It wasn’t until she started talking about Papaw, dead ten years, that Dad grew concerned.
“Papaw says hi, daddy. He says not to worry about your business. It will grow and the customers will return,” she’d say. It was always something my dad would have never told us and it bothered him that someone else knew.
One day, he decided to investigate.
“Who is Mary Jane, Betty?” he asked her one morning.
“She’s my friend,” she said.
“Where does she live?”
“On the other side of town by the railroad tracks.”
My dad’s eyebrows hunched over, one eye squinted shut, and his finger scraped against his skull.
“On the other side of town by the railroad tracks you say?”
Betty’s head bobbed. “That’s what I said.”
“I don’t remember nobody moving into Warner’s old place. It’s been empty since he died three years ago.”

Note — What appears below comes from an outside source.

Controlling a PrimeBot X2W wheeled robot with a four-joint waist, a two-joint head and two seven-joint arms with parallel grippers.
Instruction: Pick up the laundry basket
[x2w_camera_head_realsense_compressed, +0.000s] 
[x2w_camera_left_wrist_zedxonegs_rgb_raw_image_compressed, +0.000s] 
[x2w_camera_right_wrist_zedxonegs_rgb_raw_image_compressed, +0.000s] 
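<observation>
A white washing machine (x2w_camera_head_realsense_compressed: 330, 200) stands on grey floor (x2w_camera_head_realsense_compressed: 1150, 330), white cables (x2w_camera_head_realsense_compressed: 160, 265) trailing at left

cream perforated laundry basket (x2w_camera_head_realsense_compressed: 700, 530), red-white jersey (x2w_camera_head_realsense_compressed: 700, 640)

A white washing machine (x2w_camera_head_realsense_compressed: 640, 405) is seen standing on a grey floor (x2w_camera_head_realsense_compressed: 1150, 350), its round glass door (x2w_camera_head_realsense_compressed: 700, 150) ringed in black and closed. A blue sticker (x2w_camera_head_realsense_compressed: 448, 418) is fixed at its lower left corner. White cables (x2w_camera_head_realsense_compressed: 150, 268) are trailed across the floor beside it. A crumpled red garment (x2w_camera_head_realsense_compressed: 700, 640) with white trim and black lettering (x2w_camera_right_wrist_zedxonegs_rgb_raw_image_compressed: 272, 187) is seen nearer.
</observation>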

“Welp, Pop, you’re wrong. She lives there with her mom and grandfather. I visit every day,” she said, sassily, ratting herself out.
My dad swung around so fast I thought he was going to smack her. Not only did he hate the word “Welp” but we both knew the other side of town was off limits. Sarah Anne, the girl next door, wandered over there one day and never came home. They found her body in the stream a short time later. Someone had taken liberties with her that shouldn’t have happened. No one knew why she had gone over there in the first place. Until Mary Jane moved in, there were no children there.

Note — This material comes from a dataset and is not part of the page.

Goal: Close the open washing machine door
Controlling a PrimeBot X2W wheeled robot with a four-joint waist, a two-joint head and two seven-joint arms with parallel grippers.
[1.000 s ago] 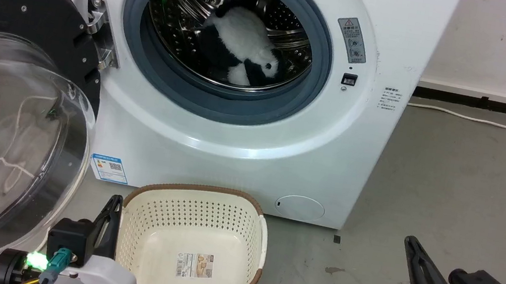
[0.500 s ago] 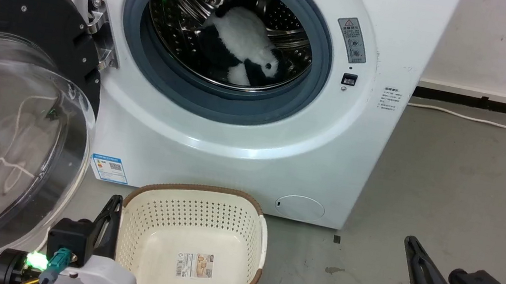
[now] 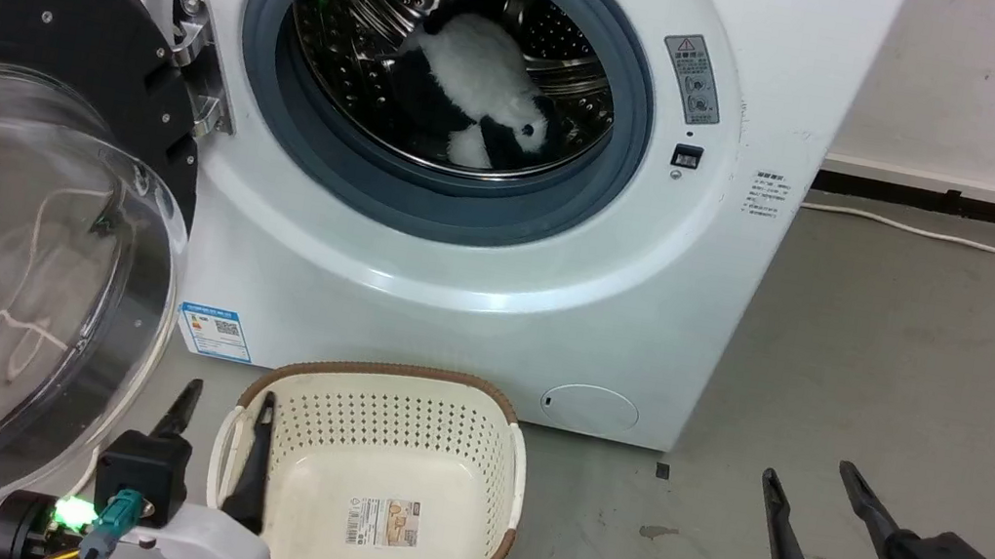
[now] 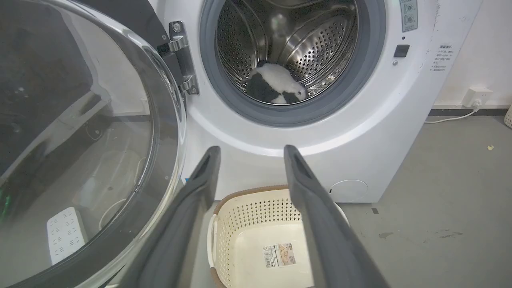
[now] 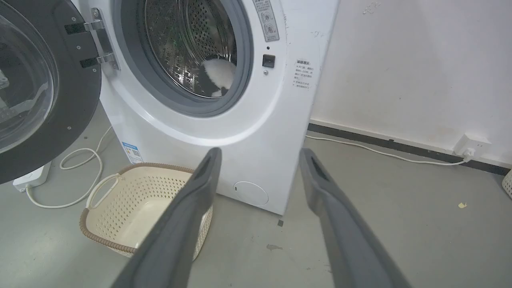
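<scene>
washing machine door [image 3: 29, 180], black-rimmed, bulging clear glass, swung wide open leftward

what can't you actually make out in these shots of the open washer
- washing machine door: its outer edge, where a handle or catch might sit, is cut off by the left edge of the head view and of both wrist views.
- black and white furry thing in the drum: small and partly in shadow in every view, so what it is cannot be told.
- warning label: head view, print too small to read.
</scene>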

“You will not go over there anymore, young lady, unless it is with an adult.” He grabbed her fiercely. I could see her head bouncing as he shook her. Purple marks on her arms after he released her told a story of their own. He was afraid.
“But Pop, nothing ever happens. The old lady that runs the shoe store always watches.”
My dad’s eyes rolled toward the ceiling. His complexion went through several shades of red before deciding on crimson. “The old lady who runs the shoe store is blind, Betty!”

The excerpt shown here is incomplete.